Chop your chicken into tiny pieces and place in a small to medium mixing bowl. I like them to be about the size of my pinky fingernail or smaller. Finely chop your onion, celery and water chestnuts and add to your chicken. Add in your mayonnaise and stir until the mayo coats everything. Instead of measuring out the mayo though, I usually use one scoop with a soup spoon. Always start with less mayo than you think you need and add small amounts as needed. Salt and pepper the mix to taste (about 1/4 tsp of each). Add in the lemon juice, and since I had fresh rosemary in my fridge, I added about 1/2 a teaspoon. I also like to add a little garlic powder as a lover of garlic. And voila-all done!

Chicken Salad

Chicken Salad

I put in the smallest Tupperware containers which are 1/2 cup sizes. Depending on the size of the chicken breast I can make 2 or 3 servings. Place them in the fridge and pull out as needed. Enjoy with salad greens, on a sandwich, or just by itself.

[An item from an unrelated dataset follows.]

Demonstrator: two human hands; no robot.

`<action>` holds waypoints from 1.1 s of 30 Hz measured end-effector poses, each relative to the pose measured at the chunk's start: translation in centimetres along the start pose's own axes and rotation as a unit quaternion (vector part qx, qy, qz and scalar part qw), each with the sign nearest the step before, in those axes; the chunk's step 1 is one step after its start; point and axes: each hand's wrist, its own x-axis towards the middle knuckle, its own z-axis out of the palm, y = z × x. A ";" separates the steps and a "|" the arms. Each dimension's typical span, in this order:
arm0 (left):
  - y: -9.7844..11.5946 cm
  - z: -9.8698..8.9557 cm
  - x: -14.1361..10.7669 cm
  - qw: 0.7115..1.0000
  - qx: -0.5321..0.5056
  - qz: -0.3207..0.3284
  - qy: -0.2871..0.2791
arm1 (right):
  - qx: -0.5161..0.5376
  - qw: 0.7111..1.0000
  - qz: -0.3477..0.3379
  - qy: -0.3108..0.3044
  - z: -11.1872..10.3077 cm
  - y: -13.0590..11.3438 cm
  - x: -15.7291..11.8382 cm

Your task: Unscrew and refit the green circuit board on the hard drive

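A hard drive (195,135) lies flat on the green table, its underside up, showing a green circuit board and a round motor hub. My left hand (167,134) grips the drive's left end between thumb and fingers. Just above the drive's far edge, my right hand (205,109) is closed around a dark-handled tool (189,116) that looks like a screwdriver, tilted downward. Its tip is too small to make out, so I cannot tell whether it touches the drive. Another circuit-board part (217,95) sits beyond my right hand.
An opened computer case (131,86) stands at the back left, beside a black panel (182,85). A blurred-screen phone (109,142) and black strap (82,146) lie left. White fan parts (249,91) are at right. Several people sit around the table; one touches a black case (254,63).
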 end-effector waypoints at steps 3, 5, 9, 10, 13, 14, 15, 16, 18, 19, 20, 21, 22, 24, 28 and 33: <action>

All ready to go for lunch!

All ready to go for lunch!

Grilled Chicken and Spinach

6 Mar

Sometimes all you want is a simple dinner. What’s simpler than a chicken breast lightly seasoned and grilled on the stove top? It’s also healthy because of its simplicity. Be forewarned though, it is relatively easy to under or over cook a chicken breast, especially a thicker piece. (Trust me, I’ve under cooked it more than once.) My dad once said t hat you can tell there’s a good cook in the kitchen if they can cook a chicken breast. I still think cooking a chicken breast this way is super easy and everyone should feel comfortable doing it. I love that you can buy chicken breasts individually wrapped. It makes freezing them for later consumption quite easy. But back to my dinner. I still had fresh spinach and cherry tomatoes from my pork chop meal so I cooked those up as a side dish in the same pan, as well as the sauce that went with them. So I re-heated the sauce and poured some over my chicken. If you don’t have any kind of extra sauce in your fridge I would recommend using white wine and deglaze the pan after your chicken is done and use that on your chicken. Feel free to use whatever spices your heart (and taste buds) desires.

Chicken breast ready for seasonings

Chicken breast ready for seasonings

SIMPLE GRILLED CHICKEN (serves 1)

  • Boneless and Skinless Chicken Breast
  • Salt & Pepper to taste
  • Garlic Powder (optional)
  • 1 Tbsp Olive Oil

Heat your oil in a small pan over medium heat. While waiting to heat up season both sides of your chicken breast with salt, pepper and any other spices or herbs you have chosen. Once the oil is hot place your chicken breast in the pan and let cook for about seven to nine minutes.

Chicken Breast seasoned and in the hot oil

Chicken Breast seasoned and in the hot oil

You can see the chicken breast starting to cook. This piece is almost ready to turn over.

You can see the chicken breast starting to cook. This piece is almost ready to turn over.

Depending on how thick your breast is will depend on how long it takes to cook. After about seven minutes, turn over and cook another seven to nine minutes. The breast should be tender to the touch of a fork or knife. You may need to slightly pry open your breast (there’s usually a small opening already on one side that you can almost see inside) and see if it’s still pink or not. The more chicken you cook the easier it will become to tell when it’s done. Remember, it’s better to under cook the chicken and have to put it back in the pan, than over cook it and have dry, tough chicken.

Chicken Breast

Spinach and Cherry Tomatoes cooking in the same pan as the chicken

Spinach and Cherry Tomatoes cooking in the same pan as the chicken

While the first side of the chicken was cooking I prepped my tomatoes by cutting in half and got my spinach ready. After I turned the chicken over and it had been cooking for a few minutes, I moved it over a little and I added my spinach and tomatoes to the other side of the pan and cooked them down for a few minutes. I re-heated the pork chop sauce and after removing the chicken to my plate I poured about a tablespoon or so over my chicken. Enjoy!

Chicken with Spinach and Cherry Tomatoes. Enjoy!

Chicken with Spinach and Cherry Tomatoes. Enjoy!